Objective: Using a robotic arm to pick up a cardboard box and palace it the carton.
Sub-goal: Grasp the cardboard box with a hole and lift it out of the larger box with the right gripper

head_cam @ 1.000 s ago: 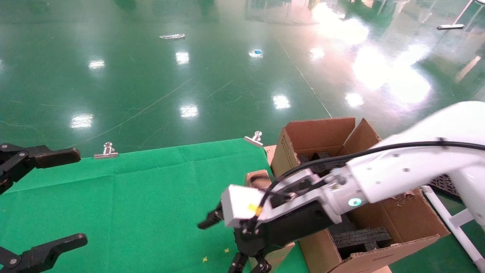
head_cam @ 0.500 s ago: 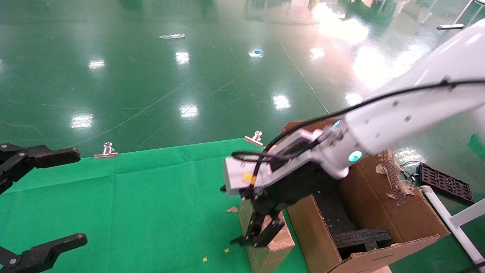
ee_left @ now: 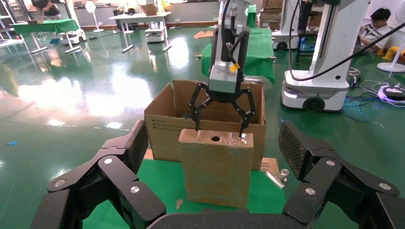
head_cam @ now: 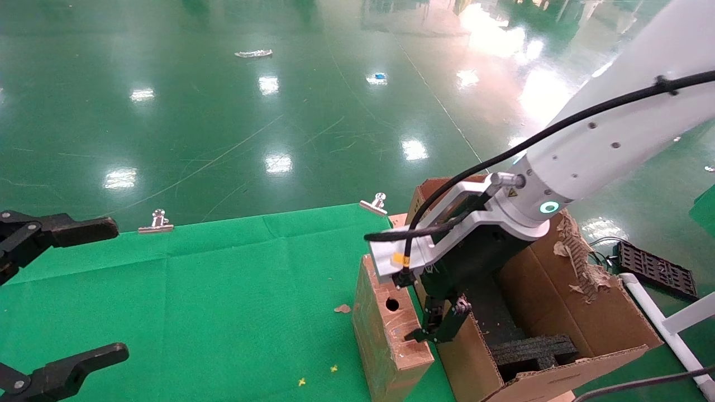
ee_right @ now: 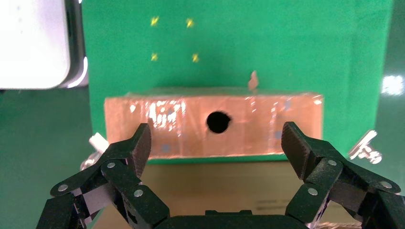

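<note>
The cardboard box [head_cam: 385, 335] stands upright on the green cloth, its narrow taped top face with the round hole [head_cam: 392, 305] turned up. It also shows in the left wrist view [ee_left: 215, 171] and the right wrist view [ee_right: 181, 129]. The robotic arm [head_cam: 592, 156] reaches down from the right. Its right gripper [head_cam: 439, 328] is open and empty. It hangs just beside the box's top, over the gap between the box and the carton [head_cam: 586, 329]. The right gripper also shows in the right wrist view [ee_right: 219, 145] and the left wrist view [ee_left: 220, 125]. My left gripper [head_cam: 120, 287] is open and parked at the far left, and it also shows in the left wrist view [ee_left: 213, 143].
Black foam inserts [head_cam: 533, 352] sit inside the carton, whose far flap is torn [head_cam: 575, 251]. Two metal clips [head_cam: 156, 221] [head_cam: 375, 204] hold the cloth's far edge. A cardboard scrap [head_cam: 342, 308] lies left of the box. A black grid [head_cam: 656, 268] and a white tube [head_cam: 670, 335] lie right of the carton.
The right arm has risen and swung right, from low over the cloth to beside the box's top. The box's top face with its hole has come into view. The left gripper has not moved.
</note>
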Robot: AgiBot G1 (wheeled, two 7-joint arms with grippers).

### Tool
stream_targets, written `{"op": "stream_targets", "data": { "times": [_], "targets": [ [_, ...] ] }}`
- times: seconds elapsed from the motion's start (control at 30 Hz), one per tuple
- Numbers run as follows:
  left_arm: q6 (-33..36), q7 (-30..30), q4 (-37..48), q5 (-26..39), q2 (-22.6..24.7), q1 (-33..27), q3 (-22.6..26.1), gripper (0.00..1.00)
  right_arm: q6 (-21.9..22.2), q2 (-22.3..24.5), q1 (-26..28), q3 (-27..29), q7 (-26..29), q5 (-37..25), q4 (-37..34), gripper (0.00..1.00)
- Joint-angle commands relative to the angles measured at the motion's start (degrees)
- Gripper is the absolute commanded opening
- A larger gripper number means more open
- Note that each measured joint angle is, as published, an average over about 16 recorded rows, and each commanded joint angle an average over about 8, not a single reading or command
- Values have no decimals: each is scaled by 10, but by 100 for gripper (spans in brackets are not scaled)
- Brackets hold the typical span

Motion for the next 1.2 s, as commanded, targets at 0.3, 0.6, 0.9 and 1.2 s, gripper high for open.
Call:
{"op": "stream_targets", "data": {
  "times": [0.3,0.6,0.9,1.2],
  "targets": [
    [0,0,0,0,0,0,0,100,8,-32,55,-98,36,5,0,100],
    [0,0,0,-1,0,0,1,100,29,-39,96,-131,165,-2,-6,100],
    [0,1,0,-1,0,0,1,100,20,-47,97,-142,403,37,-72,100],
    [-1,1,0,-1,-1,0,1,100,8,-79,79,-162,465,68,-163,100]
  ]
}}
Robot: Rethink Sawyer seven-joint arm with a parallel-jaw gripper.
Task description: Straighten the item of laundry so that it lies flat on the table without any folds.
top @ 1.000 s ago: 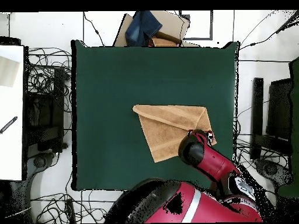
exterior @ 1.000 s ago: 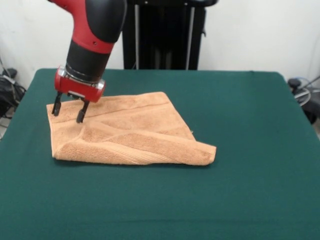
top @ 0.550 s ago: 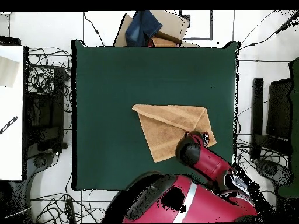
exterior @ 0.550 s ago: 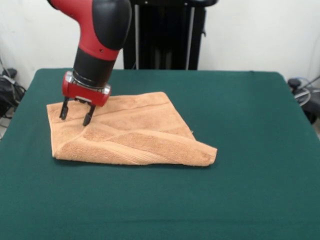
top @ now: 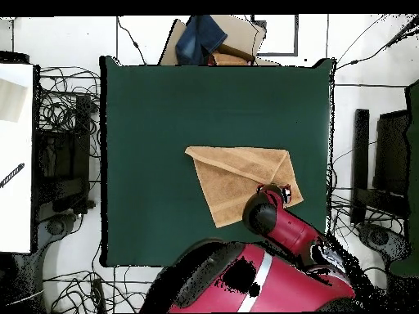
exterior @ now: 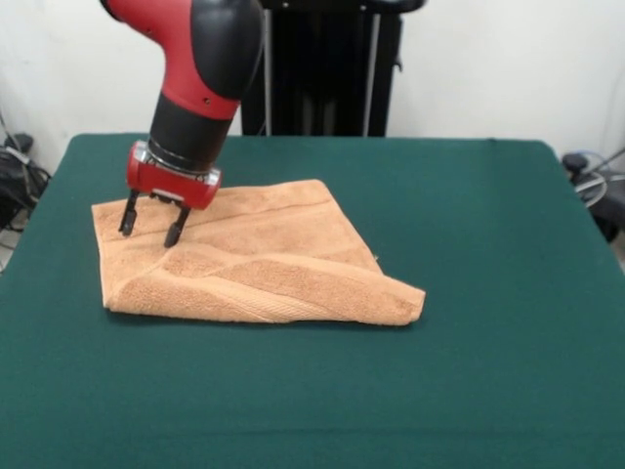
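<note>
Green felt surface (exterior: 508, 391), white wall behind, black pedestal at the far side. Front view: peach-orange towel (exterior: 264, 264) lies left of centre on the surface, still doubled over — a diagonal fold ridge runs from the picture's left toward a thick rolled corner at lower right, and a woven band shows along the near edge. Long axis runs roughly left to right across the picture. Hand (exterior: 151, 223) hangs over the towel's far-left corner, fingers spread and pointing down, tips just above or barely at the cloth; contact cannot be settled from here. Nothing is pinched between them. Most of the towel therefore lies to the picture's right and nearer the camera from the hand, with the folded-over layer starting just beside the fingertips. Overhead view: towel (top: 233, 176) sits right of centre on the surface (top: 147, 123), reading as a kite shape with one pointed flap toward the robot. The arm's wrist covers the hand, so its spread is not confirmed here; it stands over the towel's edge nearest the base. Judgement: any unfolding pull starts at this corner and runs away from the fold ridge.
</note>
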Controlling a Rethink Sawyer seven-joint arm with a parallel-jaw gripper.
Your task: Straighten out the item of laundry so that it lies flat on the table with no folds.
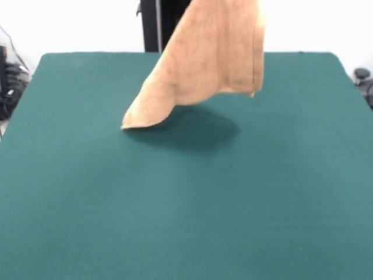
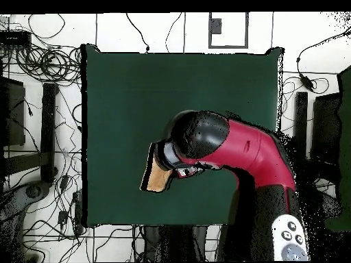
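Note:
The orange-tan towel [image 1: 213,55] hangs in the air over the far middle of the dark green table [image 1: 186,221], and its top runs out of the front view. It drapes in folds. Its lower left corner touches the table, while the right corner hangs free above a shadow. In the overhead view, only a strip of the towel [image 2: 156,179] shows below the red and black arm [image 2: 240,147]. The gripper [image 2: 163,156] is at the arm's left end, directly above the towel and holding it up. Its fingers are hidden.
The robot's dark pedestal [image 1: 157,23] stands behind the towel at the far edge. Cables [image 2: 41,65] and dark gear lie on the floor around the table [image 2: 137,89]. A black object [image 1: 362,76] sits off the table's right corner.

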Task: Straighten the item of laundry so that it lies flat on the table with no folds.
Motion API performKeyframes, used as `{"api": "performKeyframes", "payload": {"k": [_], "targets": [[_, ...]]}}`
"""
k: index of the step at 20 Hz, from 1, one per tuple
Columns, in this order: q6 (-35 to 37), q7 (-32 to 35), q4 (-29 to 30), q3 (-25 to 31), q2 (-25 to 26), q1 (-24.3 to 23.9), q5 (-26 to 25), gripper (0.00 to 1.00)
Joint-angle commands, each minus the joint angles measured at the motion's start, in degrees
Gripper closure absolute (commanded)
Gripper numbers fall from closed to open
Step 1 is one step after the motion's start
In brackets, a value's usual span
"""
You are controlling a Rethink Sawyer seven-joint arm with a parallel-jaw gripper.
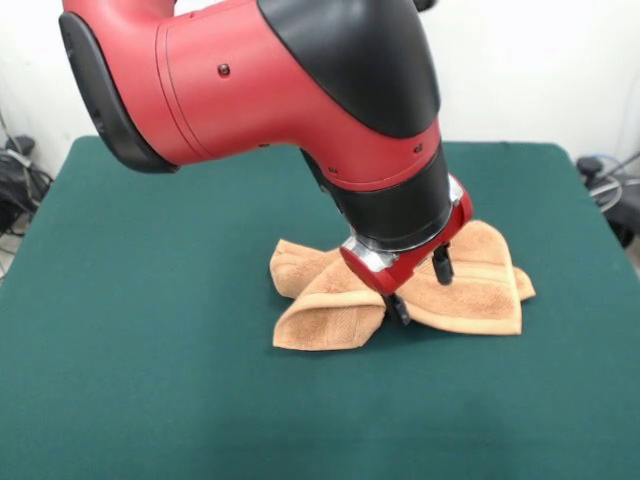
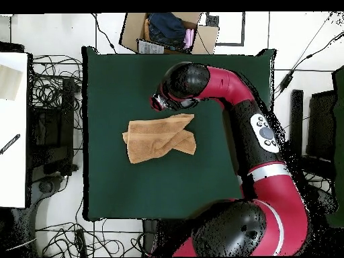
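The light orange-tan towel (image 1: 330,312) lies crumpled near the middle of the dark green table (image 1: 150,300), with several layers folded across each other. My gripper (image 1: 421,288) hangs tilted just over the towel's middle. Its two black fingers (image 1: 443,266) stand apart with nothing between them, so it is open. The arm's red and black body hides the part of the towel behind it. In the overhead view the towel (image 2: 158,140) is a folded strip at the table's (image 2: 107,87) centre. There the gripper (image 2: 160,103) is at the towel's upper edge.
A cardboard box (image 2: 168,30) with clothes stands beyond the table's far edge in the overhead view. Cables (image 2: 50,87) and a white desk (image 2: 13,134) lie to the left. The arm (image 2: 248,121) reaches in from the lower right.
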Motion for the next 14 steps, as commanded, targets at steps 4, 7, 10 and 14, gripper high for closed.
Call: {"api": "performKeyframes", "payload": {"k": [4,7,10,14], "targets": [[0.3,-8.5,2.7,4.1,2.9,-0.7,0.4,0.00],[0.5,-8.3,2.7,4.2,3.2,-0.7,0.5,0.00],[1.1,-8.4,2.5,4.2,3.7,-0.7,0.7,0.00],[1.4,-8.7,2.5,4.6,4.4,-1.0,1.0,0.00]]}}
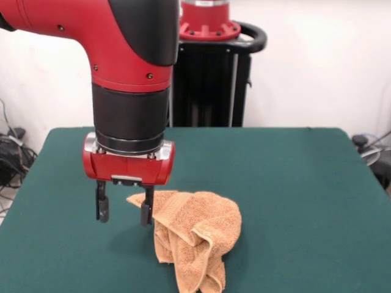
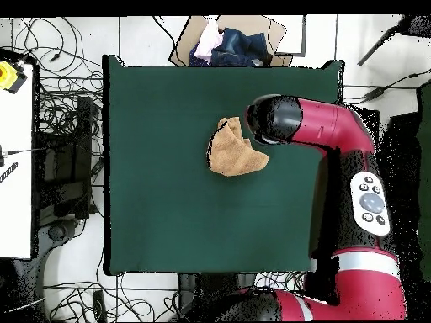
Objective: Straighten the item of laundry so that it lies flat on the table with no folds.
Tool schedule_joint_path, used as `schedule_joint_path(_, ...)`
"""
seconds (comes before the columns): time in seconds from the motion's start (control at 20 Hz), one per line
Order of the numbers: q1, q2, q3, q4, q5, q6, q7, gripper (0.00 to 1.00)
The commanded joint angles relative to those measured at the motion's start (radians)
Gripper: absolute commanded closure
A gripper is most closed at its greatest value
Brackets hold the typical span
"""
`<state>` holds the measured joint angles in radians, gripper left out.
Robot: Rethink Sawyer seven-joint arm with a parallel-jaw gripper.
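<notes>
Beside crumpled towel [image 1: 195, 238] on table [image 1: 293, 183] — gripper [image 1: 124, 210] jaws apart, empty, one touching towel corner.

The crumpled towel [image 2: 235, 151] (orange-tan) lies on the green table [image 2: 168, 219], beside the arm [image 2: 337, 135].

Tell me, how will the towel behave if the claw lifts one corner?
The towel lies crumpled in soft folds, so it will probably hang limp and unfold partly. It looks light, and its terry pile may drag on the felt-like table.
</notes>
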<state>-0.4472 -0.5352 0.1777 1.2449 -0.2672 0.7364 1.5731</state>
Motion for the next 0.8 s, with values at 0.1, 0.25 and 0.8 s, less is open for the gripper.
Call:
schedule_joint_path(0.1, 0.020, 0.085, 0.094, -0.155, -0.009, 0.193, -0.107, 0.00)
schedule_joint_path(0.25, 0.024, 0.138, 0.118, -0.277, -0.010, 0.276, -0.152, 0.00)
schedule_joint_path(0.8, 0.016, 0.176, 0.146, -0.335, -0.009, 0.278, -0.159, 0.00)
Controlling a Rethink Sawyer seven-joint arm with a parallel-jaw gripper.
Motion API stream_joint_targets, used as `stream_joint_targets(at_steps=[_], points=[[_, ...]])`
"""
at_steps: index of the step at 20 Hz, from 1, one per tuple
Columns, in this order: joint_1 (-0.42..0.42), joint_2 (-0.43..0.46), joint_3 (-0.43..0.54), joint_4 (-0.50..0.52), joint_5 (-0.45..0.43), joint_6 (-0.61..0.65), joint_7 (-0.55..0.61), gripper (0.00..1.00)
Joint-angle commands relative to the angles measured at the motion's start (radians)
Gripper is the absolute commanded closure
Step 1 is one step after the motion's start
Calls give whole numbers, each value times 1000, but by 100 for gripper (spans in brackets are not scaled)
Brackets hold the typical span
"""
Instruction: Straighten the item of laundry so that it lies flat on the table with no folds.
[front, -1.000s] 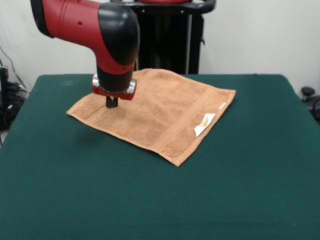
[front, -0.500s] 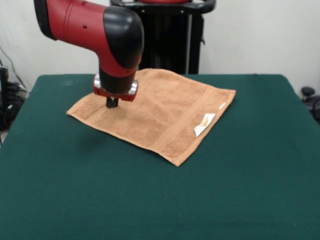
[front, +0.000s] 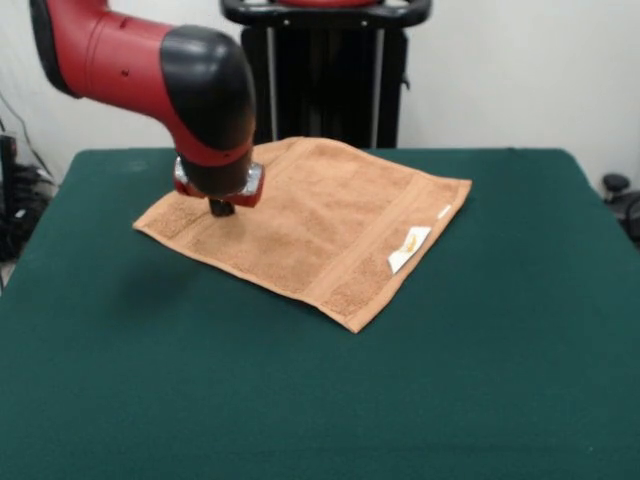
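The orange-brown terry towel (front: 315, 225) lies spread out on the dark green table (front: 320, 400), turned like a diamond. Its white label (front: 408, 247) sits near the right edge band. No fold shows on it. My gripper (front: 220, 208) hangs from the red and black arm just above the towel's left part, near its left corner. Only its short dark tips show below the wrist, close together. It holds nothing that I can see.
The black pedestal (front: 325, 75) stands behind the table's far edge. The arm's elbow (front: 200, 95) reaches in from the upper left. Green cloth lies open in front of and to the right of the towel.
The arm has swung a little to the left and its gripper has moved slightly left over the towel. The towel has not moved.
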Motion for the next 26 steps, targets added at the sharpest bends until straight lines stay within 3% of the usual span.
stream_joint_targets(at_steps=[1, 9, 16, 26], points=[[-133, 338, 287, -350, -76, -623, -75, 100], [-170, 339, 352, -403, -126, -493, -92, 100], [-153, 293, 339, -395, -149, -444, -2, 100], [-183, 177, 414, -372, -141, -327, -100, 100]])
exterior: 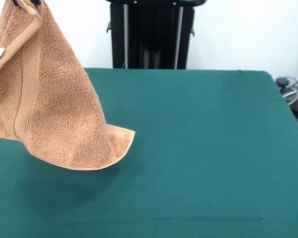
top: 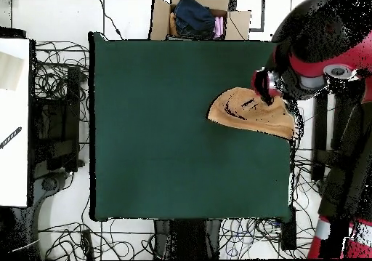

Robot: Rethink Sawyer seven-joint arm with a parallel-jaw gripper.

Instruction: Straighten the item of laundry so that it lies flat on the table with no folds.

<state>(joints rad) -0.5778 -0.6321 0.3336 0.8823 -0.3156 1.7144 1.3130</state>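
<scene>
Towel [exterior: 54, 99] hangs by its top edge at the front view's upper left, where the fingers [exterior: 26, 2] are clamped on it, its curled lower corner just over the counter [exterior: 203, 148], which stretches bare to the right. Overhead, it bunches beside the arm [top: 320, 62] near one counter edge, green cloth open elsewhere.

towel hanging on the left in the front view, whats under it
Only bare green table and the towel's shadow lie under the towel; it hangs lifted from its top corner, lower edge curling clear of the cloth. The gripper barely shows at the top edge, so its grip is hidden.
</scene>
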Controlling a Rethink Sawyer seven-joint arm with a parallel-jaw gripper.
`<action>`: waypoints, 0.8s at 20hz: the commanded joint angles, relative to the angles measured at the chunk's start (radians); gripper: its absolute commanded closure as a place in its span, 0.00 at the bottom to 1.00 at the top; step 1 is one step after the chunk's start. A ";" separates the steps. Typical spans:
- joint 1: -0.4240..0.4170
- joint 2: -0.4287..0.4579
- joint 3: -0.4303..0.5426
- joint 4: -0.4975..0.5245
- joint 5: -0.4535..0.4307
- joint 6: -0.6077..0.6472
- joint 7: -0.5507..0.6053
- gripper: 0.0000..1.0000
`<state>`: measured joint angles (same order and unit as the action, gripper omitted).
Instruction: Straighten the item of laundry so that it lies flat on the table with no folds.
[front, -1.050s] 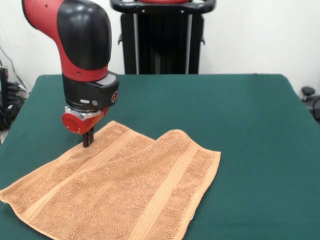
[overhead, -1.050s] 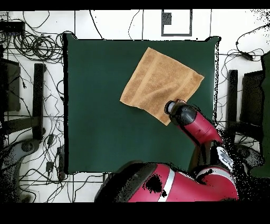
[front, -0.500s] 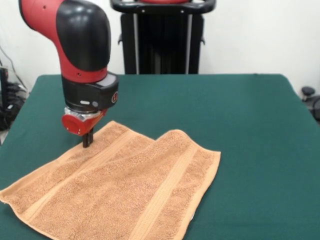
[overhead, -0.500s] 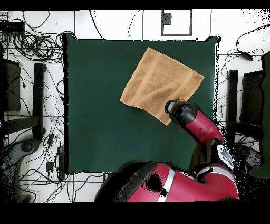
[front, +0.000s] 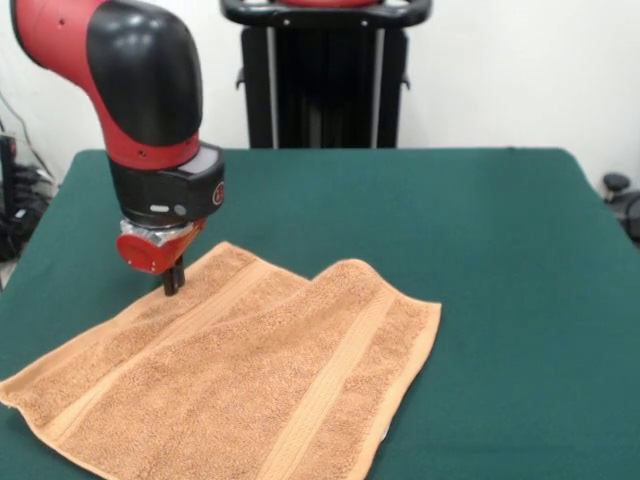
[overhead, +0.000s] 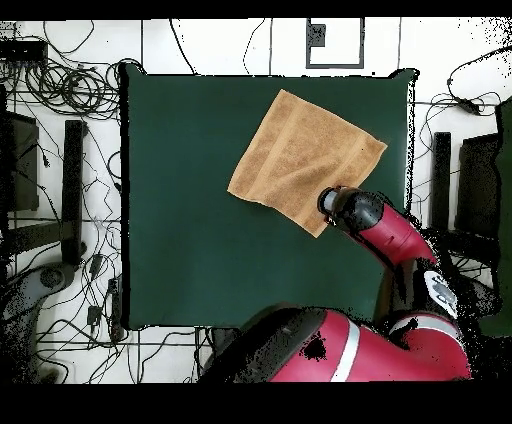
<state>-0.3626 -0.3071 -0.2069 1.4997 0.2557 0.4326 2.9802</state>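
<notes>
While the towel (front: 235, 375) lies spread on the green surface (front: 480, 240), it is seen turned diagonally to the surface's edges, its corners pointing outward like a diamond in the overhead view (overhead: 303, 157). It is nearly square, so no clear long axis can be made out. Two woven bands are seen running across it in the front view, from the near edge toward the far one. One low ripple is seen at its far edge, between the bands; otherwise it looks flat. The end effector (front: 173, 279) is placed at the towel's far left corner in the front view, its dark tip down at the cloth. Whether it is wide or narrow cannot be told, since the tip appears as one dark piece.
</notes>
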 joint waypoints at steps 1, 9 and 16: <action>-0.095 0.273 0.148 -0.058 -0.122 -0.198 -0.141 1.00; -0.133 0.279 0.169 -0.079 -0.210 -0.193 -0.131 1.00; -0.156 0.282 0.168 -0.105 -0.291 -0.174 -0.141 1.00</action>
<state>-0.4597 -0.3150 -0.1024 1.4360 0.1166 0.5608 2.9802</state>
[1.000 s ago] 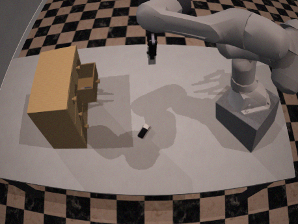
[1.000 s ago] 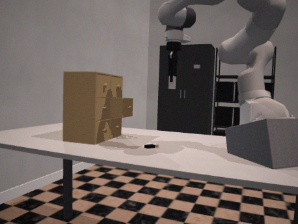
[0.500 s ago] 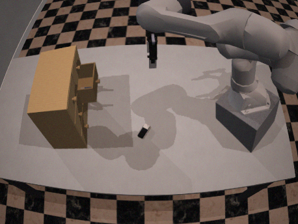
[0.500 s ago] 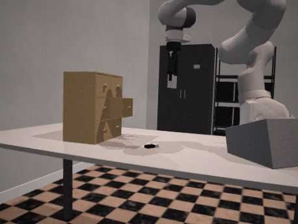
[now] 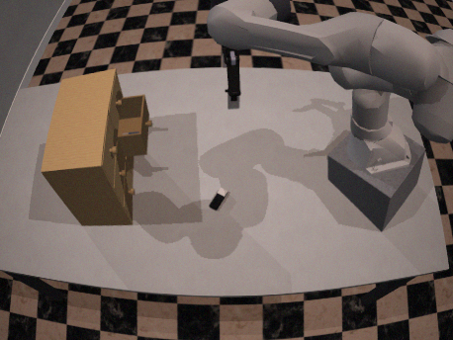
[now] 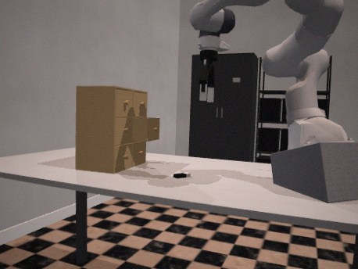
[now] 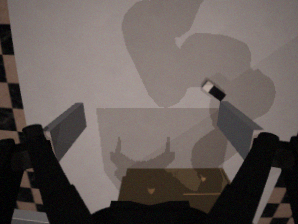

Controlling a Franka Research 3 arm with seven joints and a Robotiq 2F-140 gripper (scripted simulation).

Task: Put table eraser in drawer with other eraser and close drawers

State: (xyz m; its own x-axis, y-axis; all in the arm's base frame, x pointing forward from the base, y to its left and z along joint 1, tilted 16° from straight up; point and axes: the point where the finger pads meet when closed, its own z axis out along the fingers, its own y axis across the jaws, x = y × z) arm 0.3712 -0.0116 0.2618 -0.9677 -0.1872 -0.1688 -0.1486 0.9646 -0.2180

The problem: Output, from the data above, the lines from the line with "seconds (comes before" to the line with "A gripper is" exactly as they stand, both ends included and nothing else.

Result of this task:
seconds (comes before the columns): time in seconds from the motion's start (control at 20 Hz), one per line
Order of the numbers: q1, q2, q3, q4, q5, q6, q7, gripper (0.00 to 1.00)
The commanded joint angles relative to those measured at the motion's start (radians)
Gripper: absolute commanded closure
A gripper is most closed at its greatest value

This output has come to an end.